And here I stand now, three decades after these two leviathans first crossed paths in Yumyum’s boyhood stomping grounds of Stockholm, my office filled to the ceiling with their intermingled histories. Through their correspondence, I hope to show the world how close these two really were, if not in their hearts, at least in their minds. There will be harsh words, there will be misadventure, there will be more than one occasion where the two writers came to blows. Mistresses with fluctuating allegiances, strange liaisons with transexual Polish chambermaids and, at last count, three au pairs framed for forceable confinement and sodomy. The truth is in these missives. There are also a lot of insults, lies, contradiction, criticism and defamation of the familial unit as a whole (Yumyum’s not-so-brief and passionate affair with Stoves’ aunt Melinda provides some of the most comical happenstance since Laurel and Hardy).

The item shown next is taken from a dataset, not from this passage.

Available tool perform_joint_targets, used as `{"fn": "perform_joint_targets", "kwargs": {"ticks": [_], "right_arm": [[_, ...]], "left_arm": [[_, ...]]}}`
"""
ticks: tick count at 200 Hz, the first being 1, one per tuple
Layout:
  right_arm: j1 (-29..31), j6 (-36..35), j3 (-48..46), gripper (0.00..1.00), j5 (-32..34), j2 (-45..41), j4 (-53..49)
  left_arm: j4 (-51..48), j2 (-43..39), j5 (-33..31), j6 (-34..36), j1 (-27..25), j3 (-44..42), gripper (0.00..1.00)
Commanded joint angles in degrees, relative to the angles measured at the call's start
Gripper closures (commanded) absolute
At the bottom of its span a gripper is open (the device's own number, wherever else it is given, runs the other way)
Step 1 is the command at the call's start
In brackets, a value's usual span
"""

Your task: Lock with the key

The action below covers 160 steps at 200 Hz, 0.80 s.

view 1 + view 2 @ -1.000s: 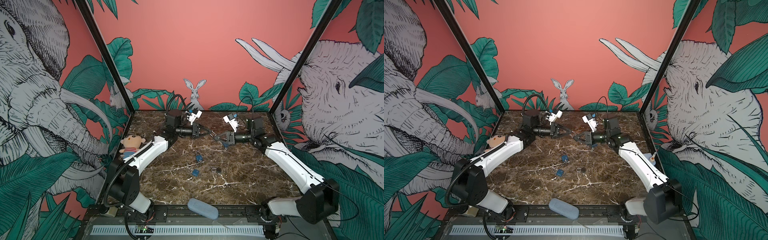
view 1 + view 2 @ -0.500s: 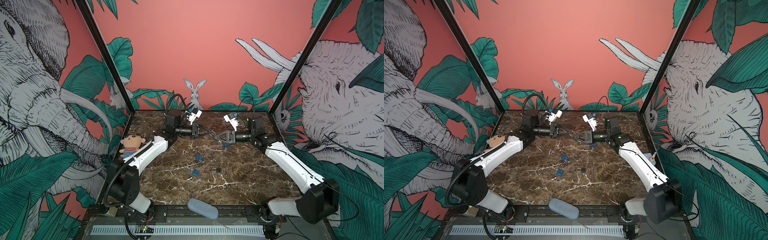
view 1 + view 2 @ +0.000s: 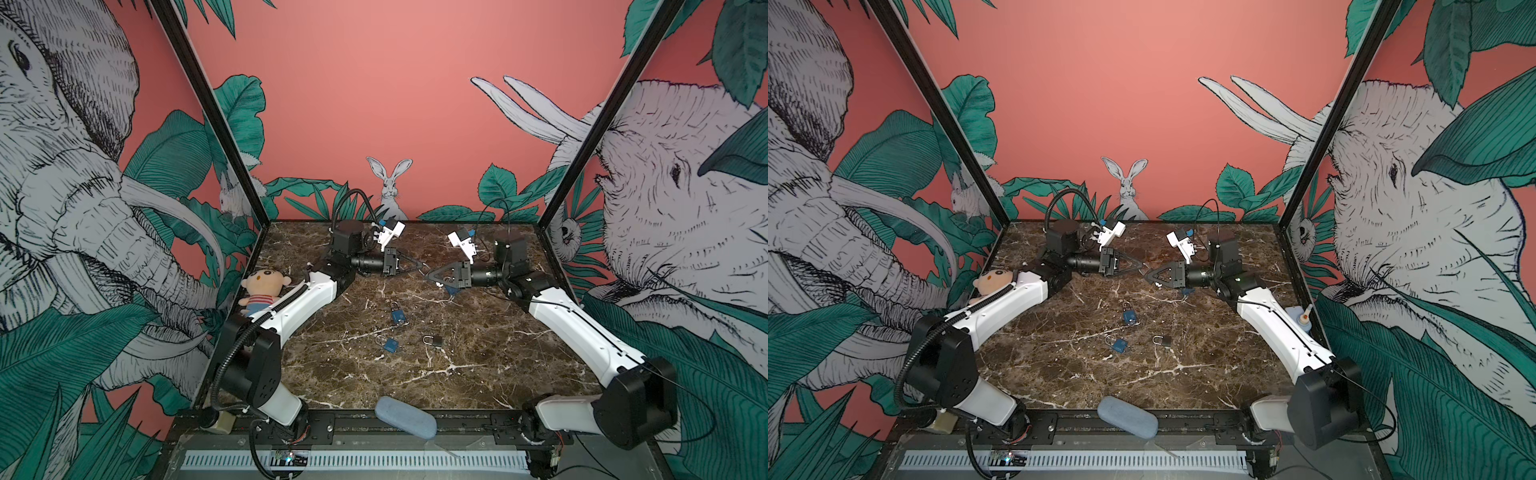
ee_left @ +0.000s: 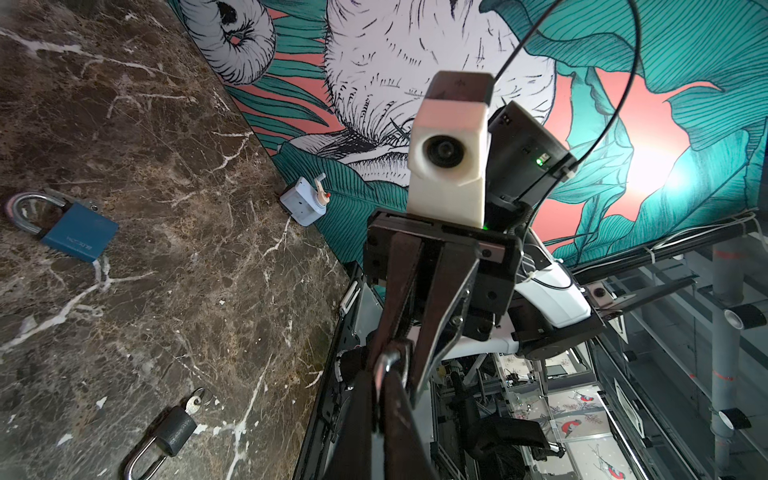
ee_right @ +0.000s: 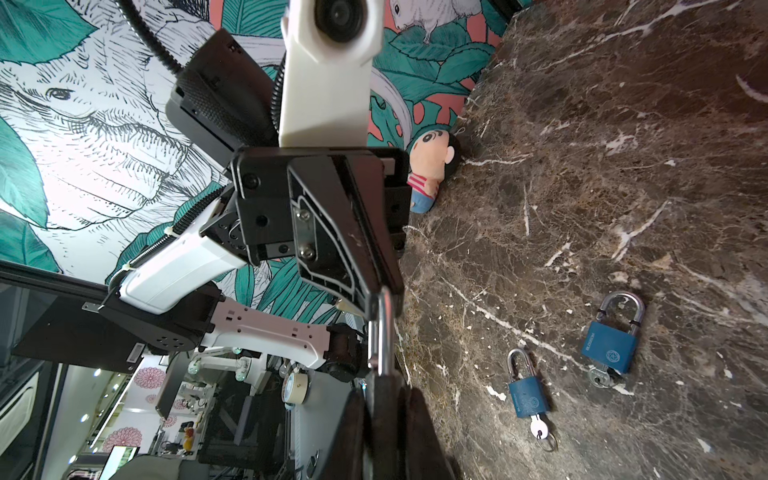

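Brown marble table (image 3: 478, 376), white-veined. Landmark taken: black padlock (image 3: 434, 341), lying flat mid-table, with a key (image 4: 193, 402) at its base.

Well beyond the black padlock, toward the back wall and raised off the marble, the left gripper (image 3: 421, 266) and right gripper (image 3: 429, 275) meet tip to tip, both held roughly level. The left gripper's jaws are pressed together, and so are the right gripper's. Pinched where the tips meet is a silvery metal piece (image 5: 382, 328), thin, with a hooked end in the left wrist view. Both pairs of fingers touch it. Key or shackle: cannot tell.

A blue scrap (image 3: 451, 289) shows just under the right gripper, beyond the black padlock. Whether it hangs or lies on the marble, cannot tell.

Blue padlock (image 3: 390, 344) lies flat, just left of the black padlock. Second blue padlock (image 3: 398, 316) lies left of the black padlock and a little farther back. The right wrist view shows each of these with its own key at the base.

Plush doll (image 3: 262, 289) sits far left of the black padlock, against the side wall. Grey-blue pouch (image 3: 405, 415) lies nearer than the black padlock, at the table's front edge. Small pale box (image 3: 1298, 319) sits far right of the black padlock, against the opposite wall.
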Motion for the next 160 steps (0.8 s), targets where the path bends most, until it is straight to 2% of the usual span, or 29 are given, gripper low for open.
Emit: {"fn": "perform_joint_targets", "kwargs": {"ticks": [1, 95, 160], "right_arm": [[0.8, 2.7, 1.2, 1.0, -5.5, -3.2, 13.0], [0.7, 7.1, 0.4, 1.0, -6.0, -2.2, 19.1], [0.9, 8.2, 0.5, 1.0, -5.0, -0.8, 21.3]], "left_arm": [[-1.8, 1.1, -0.5, 1.5, -0.8, -2.3, 1.0], [-1.6, 0.8, 0.0, 2.6, -1.5, -4.6, 1.0], [-1.1, 0.6, 0.2, 2.4, -4.3, -5.8, 1.0]]}}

As an editor, I hope that, in the end, I can provide a roadmap to insight, a guideline to maybe, someday, understanding how these two goliaths of composition walked their respective paths, always taking time to study (and even attempting to erase) the other’s footprints. Beyond this introduction (and a few, sparse yet, hopefully explanatory, interjections along the way), I am not a part of the story. I have, in fact, on separate occasions met both authors and found them both highly disagreeable yet unbelievably magnetic. A book-signing session in Port-au-Prince left me with a hastily autographed copy of his then-latest masterpiece, A Womb with a Viewmaster (after having barely acknowledged my presence with a whiskey-tinged grunt, he had quickly scribbled “May all your dinners be winners. May all your weiners be salty. May all your shoes be Adidas. Yumyum” on page 37 of the book and then, with a nod of his head and a sideways glance, he had me removed by his long-time associate Farley “Foggy Pockets” Sjoestrom). One night in Twin Falls with Halton Stoves ended costing me $6400, three pairs of fine-tailoured pants and two of my toes (and I still, to this day, consider myself lucky, considering the ultimate fates of the others involved). Fortunately for you, the reader, Stoves describes this encounter in great detail in a series of postcards sent to Yumyum in 1982; I will leave it to him to flesh out the details.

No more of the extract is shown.